HOW TO COMPLETE THIS TASK
Count lines, not occurrences: report how many lines in the records hold the string "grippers", and nothing else.

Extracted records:
== Segment start ==
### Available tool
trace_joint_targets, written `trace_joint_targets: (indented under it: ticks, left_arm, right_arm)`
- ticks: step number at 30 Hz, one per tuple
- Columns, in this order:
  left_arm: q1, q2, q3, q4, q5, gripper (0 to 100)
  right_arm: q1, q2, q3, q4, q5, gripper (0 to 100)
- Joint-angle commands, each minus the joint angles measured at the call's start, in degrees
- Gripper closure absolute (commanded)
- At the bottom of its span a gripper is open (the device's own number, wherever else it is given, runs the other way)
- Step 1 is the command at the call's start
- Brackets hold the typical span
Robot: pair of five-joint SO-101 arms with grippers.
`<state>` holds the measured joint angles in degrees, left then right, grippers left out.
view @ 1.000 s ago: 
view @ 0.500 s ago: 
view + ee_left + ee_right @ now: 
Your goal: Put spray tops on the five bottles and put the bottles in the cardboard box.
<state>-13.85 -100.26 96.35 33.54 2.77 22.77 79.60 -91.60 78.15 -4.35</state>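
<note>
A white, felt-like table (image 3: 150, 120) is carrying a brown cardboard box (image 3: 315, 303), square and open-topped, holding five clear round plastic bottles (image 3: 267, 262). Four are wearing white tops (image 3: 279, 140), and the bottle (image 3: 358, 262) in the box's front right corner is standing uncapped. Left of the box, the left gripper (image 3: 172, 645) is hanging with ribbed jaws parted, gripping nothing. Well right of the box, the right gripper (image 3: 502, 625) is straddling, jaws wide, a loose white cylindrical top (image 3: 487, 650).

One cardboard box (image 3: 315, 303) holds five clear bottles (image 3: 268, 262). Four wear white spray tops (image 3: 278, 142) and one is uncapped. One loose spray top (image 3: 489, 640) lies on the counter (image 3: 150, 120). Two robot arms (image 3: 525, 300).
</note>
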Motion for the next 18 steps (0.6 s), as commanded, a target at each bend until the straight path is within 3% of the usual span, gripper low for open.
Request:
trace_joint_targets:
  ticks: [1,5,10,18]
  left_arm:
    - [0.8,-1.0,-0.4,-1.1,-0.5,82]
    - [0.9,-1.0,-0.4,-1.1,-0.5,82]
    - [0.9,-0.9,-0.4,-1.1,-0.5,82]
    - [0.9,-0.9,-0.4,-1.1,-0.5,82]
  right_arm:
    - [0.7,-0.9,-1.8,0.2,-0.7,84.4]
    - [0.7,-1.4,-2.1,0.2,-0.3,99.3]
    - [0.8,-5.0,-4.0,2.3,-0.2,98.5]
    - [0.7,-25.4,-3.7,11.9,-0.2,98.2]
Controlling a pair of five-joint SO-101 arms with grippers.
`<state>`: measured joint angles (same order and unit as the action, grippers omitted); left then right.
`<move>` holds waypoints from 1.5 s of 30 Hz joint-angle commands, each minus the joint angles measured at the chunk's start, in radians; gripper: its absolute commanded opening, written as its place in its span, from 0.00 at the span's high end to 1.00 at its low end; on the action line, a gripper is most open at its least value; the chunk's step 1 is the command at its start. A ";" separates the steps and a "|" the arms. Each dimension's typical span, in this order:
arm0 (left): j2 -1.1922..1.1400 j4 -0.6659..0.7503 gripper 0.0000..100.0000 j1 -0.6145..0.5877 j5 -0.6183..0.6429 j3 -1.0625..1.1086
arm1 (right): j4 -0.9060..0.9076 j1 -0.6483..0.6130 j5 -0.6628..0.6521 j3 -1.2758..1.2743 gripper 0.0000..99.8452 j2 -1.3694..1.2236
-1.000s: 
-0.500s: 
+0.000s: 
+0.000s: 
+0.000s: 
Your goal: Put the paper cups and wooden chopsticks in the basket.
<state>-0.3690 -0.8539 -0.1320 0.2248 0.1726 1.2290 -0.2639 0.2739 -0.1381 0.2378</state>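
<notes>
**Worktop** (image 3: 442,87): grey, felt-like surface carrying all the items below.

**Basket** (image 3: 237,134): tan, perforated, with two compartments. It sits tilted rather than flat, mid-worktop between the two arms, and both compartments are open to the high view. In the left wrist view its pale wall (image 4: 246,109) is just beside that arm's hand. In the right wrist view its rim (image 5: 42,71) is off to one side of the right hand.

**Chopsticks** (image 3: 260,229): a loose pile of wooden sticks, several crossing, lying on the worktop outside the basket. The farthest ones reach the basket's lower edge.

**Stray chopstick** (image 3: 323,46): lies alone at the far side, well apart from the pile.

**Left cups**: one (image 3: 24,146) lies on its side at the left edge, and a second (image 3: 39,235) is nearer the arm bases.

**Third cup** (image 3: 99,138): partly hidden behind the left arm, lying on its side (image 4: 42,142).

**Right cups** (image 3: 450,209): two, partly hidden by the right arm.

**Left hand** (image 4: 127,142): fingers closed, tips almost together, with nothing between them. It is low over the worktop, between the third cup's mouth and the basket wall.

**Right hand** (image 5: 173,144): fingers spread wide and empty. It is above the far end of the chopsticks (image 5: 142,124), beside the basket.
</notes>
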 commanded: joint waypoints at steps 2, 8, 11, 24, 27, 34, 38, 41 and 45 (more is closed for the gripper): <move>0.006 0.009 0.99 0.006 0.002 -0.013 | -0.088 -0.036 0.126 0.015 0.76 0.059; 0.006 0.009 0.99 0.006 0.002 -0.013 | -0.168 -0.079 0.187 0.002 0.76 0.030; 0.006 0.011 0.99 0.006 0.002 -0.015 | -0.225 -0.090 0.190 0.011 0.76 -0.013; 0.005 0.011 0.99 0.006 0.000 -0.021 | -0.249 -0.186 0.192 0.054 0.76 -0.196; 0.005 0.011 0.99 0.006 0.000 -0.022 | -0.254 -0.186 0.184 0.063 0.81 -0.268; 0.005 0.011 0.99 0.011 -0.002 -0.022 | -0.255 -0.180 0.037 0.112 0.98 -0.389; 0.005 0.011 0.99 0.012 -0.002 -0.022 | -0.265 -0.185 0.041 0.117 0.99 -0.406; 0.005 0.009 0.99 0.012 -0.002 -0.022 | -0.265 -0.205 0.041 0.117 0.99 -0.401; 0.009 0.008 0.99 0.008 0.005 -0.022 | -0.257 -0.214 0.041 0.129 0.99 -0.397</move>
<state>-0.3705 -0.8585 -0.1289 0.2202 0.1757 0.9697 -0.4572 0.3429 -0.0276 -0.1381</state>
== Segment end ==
TASK RESPONSE
4